Now you can use this channel to receive or transmit a streaming flux:

  • Reception is suited to make our motor move smoothly. A non-real-time service will send us parts of trajectory approximately each second, and our motor will consume angular position at 200 Hz.
  • Transmission is suited to measure precisely the movements of the motor. We can use it to send in a non-real-time way real-time data. In our motor it could be angular position measurement at 200 Hz, for example.

Streaming reception

The streaming reception is used to make a motor move.

When the streaming channel has been created, you can feed it with received messages on the reception callback:

void Motor_MsgHandler(service_t *service, msg_t *msg) {
    // check message command
    if (msg->header.cmd == ANGULAR_POSITION) {
        // this is our trajectory reception
        Luos_ReceiveStreaming(service, msg, &trajectory);

Now your service is able to receive trajectory chunks. For the next step, you need to have a real-time callback (using a timer, for example) which can manage the consumption of this trajectory at 200 Hz:

void 200hz_callback(void) {
    Stream_GetSample(&trajectory, &motor.target_angular_position);

Streaming transmission

The streaming transmission is used to measure the motor movements.

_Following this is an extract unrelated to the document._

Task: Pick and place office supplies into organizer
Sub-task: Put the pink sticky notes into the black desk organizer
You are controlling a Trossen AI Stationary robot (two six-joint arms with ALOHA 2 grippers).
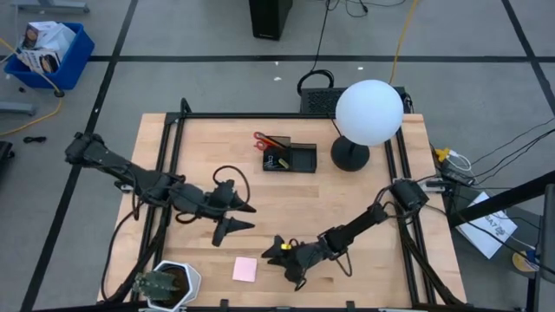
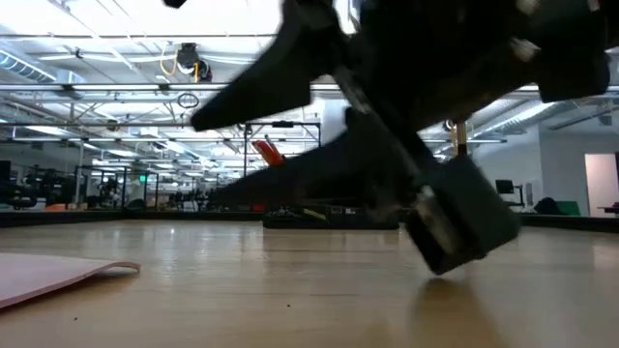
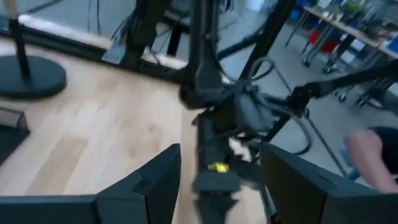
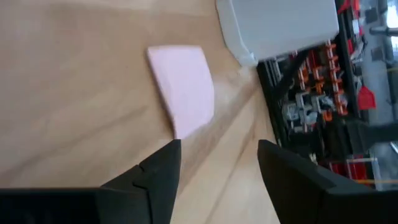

To go the other way and send a sampled signal such as a position measurement, you have to use your streaming channel in reception. First, you have to put values into your streaming channel at 200 Hz:

void 200hz_callback(void) {
    Stream_PutSample(&trajectory, &motor.angular_position);

This way, samples are buffered into your ring buffer, and then you can send this real-time information as you want:

void Motor_MsgHandler(service_t *service, msg_t *msg) {
    msg_t pub_msg;
    // check message command
    if (msg->header.cmd == ASK_PUB_CMD) {
        // prepare a reply message and send
        pub_msg.header.target_mode = ID; = msg->header.source;
        pub_msg.header.cmd = ANGULAR_POSITION;
        Luos_SendStreaming(service, &pub_msg, &measurement);

The Luos_SendStreaming function sends available data on your streaming channel. You can continue to feed your channel with samples at the same time.